En mars 2023, le pays a été témoin d’une nouvelle vague de protestations, principalement de la part des travailleur·euses et des professions libérales, alors que les difficultés économiques de la population augmentent. Le gouvernement a également été critiqué pour le report des élections locales début 2023, alors que de nombreux sondages ont indiqué une augmentation significative du soutien aux partis d’opposition. Mais pour les milieux d’affaires, l’administration Wickremesinghe symbolise une version de la stabilité. La démocratie peut attendre, affirment-ils, car la reprise économique est urgente. Pour beaucoup d’autres, M. Wickremesinghe, qui a perdu son mandat lors des dernières élections générales et qui est arrivé au pouvoir avec le soutien du parti de M. Rajapaksas, largement méprisé, représente la continuité d’un ordre politique qu’iels se sont battu·es pour changer. Ils considèrent les élections comme un baromètre essentiel qui reflétera ce sentiment.
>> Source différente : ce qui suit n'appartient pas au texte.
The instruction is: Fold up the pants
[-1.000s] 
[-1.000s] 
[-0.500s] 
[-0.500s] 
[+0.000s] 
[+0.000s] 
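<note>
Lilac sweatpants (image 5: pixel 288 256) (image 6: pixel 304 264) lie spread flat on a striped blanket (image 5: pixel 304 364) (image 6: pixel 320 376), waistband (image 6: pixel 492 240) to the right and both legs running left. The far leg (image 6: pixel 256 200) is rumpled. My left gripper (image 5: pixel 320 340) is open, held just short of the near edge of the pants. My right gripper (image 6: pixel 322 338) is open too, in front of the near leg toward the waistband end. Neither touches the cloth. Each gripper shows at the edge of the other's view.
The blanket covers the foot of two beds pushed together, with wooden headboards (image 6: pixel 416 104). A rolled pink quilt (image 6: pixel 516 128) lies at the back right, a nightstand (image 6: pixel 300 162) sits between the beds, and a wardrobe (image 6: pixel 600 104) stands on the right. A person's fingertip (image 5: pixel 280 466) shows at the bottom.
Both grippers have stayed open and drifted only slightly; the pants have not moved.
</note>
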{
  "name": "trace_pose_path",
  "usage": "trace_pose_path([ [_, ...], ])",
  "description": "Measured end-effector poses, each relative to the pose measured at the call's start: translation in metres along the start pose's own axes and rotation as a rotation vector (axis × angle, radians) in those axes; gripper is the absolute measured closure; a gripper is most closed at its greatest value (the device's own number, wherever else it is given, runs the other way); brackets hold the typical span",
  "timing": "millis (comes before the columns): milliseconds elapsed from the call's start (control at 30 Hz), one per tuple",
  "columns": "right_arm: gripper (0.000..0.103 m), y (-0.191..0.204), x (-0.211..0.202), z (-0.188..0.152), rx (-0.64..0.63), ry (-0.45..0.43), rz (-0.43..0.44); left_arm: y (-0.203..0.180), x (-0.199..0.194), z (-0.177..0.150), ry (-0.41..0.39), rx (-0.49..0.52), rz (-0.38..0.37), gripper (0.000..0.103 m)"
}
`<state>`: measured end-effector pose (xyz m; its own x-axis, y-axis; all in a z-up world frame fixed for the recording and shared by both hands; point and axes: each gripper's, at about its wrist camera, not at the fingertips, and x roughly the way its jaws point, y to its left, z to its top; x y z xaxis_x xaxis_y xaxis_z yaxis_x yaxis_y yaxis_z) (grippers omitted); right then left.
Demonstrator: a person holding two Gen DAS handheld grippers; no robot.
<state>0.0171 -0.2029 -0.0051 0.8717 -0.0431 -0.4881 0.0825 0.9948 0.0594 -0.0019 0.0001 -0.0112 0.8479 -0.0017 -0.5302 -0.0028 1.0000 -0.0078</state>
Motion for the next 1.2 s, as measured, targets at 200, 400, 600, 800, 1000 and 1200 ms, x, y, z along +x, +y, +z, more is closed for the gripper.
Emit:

En attendant, la façon dont le Sri Lanka tracera la voie de la reprise économique dans les mois à venir sera essentielle. Près d’un demi-siècle après la libéralisation de son économie - le Sri Lanka a été le premier de la région à le faire - le pays est confronté à des questions fondamentales, concernant la quantité qu’il produit, la quantité qu’il importe encore et le peu de diversification de ses exportations au cours de toutes ces années.
Ces questions vont au-delà du problème de la corruption. Elles ont également une incidence sur le progrès global du pays, qui ne peut être mesuré sans tenir compte de l’ampleur des inégalités.
La dernière enquête sur les revenus et les dépenses des ménages de 2019, réalisée avant la pandémie et la crise du Sri Lanka, a montré une augmentation du coefficient de Gini, synonyme d’aggravation des inégalités. Le FMI a déclaré qu’un élément clé de son programme consisterait à atténuer l’impact de la crise sur les pauvres en augmentant les dépenses sociales et en améliorant la couverture et le ciblage d’un filet de sécurité sociale. Alors que le gouvernement poursuit ses mesures d’austérité, il reste à voir s’il peut soutenir ses citoyens les plus vulnérables.